**Work item:** Starting at the top of the data and ending with the line that holds "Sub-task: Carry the", transcribe each line exactly; include both ends.

**Provided material:**

=-=-=

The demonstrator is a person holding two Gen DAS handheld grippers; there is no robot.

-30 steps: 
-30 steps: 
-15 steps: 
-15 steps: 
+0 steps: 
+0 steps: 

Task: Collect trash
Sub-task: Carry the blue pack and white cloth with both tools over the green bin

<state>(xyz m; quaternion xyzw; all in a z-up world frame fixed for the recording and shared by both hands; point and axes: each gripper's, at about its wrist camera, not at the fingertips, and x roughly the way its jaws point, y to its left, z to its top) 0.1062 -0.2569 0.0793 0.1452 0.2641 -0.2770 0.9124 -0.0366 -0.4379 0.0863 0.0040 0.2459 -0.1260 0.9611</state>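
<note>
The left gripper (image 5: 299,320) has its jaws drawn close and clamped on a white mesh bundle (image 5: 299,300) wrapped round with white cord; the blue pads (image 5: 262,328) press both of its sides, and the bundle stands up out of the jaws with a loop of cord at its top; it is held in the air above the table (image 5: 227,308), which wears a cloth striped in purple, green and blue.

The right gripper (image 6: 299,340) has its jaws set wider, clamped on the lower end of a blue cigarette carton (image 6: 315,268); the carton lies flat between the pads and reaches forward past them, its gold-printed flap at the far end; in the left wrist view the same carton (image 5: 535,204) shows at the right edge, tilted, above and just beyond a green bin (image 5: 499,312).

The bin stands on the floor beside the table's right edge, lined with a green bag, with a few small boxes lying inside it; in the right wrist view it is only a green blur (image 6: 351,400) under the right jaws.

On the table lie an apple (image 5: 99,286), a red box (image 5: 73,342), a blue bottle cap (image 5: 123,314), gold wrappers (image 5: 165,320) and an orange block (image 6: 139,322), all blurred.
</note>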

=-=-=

**Answer space:**
The demonstrator is a person holding two Gen DAS handheld grippers; there is no robot.

-30 steps: 
-30 steps: 
-15 steps: 
-15 steps: 
+0 steps: 
+0 steps: 

Task: Collect trash
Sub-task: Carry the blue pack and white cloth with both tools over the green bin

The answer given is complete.